You have had your phone for more than two years now. They are releasing a new model this year, but you do not quite need to upgrade yet as your phone works perfectly fine. However, few weeks after the new model release, your phone crashes. Clueless, you simply reboot it and it works perfectly fine again. Give it one more month, and it will crash again, this time to reboot slightly slower. Your battery life begins to die quickly –way more quickly than before. I guess, the battery is just dying off, that must be it, right? It is been give months after the release, and the phone is barely usable. It is way too slow, and anything I do drains half the battery. You know what; just use it for calls, and nothing else. This phone is death.

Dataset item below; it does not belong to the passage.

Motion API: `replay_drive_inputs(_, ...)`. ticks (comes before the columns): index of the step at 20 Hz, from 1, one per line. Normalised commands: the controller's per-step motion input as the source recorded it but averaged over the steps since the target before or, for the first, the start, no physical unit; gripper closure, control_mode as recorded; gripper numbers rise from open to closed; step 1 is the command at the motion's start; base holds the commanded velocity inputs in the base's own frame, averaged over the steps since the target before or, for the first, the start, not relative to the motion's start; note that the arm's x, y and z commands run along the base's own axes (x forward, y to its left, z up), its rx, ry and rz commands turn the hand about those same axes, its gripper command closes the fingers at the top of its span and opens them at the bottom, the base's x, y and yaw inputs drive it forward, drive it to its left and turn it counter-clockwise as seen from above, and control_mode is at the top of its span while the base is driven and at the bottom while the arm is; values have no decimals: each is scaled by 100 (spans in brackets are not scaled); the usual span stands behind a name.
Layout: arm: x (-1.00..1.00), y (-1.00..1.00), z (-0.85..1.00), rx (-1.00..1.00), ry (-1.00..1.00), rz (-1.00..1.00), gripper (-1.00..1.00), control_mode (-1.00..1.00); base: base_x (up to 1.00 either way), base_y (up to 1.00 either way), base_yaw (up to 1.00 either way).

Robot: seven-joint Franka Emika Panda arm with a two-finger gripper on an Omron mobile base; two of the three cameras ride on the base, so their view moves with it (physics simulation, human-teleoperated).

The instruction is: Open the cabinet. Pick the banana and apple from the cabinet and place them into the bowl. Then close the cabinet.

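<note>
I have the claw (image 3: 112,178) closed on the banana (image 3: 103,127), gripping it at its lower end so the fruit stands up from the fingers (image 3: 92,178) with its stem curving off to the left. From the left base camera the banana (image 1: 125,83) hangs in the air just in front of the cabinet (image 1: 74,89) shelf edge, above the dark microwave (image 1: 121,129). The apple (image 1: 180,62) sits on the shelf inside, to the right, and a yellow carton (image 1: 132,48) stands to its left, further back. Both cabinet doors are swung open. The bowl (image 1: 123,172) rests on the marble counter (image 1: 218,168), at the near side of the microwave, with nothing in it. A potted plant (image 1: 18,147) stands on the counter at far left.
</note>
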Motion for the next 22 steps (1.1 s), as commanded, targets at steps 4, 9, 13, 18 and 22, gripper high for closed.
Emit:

Phones die off. I get it. I understand that, and you probably do so too. However, due to the fact that almost everything inside of your phone is data, it can be very easy manipulated by administrative users, or rather, your phone’s brand. It could be extremely easy for them to change the data inside your phone, making it nearly useless. Your battery, for example, is controlled by data inside your phone. No, I do not mean that the more data you use, the faster it drains. The amount of time your phone takes to go from one hundred perfect to completely death is recorded, as well as the data usage during that span of time. It’s compared to previous times, and whatever unknown algorithms hidden under the phone’s code run in order to calculate how long the next one hundred percent will last. Several more factors are most likely taken into the equation, but in the end, it is just an estimate from a computation –a vulnerable and editable computation. On a side note, and due to this, it is recommended to allow your phone to run out of battery every now and then. Now, how hard would it be for your phone brand to tweak this code? They do not even need the phone physically, since the phone’s connected to their bandwidth anyway. Making your battery last lesser is not really a hard task, neither is decreasing performance, or doing any other sort of changes with the goal of frustrating the user and, finally, motivates the purchase of their new model.
And your carrier could do it too. There were times where unlimited data was ultra-rare. Having it would be a privilege worthy of gods. However, it started backfiring for carrier companies, making them lose money. Eventually they removed these unlimited data plans, and began offering limited ones for new users, but all previous users still had the unlimited data plan. What would they do now? Slow the crap out of the user’s wireless speed, of course. Without their consent, and not really a way they could debate about it since they would change their policies and agreements (which, honestly, no one reads) unlimited data users would get the worst coverage and speed their carrier could humanly give. The user would call the carrier company, asking what is up with your download speed, and ultimately suggest you to upgrade to their newer plans with speed almost twenty times faster, but limited data.
All these tiny things can be unseen. You could really believe your phone is dying and not being slowly killed by your phone maker and you could deal with the slow internet speed you are now stuck with. One would never think there would be huge things happening in the background, and maybe they are not really happening at all. It could really be your phone dying. It could be something else. It could be that new house you moved in that lacks proper coverage. In the end, you would end up upgrading anyway, would you not?